*Supplied material*.
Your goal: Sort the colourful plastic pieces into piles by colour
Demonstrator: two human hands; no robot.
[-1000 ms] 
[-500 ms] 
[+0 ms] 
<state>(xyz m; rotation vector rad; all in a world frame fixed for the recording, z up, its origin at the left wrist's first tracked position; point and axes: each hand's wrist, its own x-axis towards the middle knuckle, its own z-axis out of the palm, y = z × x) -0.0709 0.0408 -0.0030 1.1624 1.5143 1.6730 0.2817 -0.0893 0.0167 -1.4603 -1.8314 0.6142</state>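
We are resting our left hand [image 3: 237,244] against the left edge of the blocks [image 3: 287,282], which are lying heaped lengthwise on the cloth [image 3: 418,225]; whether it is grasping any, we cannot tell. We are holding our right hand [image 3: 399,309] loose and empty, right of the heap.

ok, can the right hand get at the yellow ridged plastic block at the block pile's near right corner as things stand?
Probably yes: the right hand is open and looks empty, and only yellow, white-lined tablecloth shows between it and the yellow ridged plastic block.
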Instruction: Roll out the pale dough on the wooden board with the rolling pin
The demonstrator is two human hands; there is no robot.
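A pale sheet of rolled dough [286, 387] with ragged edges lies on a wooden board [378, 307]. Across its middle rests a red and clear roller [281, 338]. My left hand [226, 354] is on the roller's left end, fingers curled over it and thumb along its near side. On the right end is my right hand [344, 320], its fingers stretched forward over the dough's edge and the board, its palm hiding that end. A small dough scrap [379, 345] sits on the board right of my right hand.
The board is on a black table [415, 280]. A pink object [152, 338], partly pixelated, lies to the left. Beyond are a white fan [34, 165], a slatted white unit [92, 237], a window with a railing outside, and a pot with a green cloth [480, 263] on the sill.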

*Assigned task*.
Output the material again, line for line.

*Your response*.
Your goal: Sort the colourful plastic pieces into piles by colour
Demonstrator: two human hands; no robot.
[-1000 ms] 
[-500 ms] 
[+0 ms] 
<state>(xyz m; rotation vector rad; all in a world frame fixed for the recording, z up, its origin at the left wrist's first tracked position; point and axes: each hand's wrist, its own x-axis towards the middle knuckle, its own z-axis out of the palm, y = z × x) -0.0709 0.0408 -0.0030 1.1624 1.5143 1.6730 0.2817 -0.0893 0.0167 -1.4603 -1.8314 0.6142</state>
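We are resting our left hand [image 3: 237,244] against the left edge of the blocks [image 3: 287,282], which are lying heaped lengthwise on the cloth [image 3: 418,225]; whether it is grasping any, we cannot tell. We are holding our right hand [image 3: 399,309] loose and empty, right of the heap.

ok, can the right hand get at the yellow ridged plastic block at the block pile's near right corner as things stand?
Probably yes: the right hand is open and looks empty, and only yellow, white-lined tablecloth shows between it and the yellow ridged plastic block.
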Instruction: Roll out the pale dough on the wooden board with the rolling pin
The demonstrator is two human hands; there is no robot.
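A pale sheet of rolled dough [286, 387] with ragged edges lies on a wooden board [378, 307]. Across its middle rests a red and clear roller [281, 338]. My left hand [226, 354] is on the roller's left end, fingers curled over it and thumb along its near side. On the right end is my right hand [344, 320], its fingers stretched forward over the dough's edge and the board, its palm hiding that end. A small dough scrap [379, 345] sits on the board right of my right hand.
The board is on a black table [415, 280]. A pink object [152, 338], partly pixelated, lies to the left. Beyond are a white fan [34, 165], a slatted white unit [92, 237], a window with a railing outside, and a pot with a green cloth [480, 263] on the sill.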

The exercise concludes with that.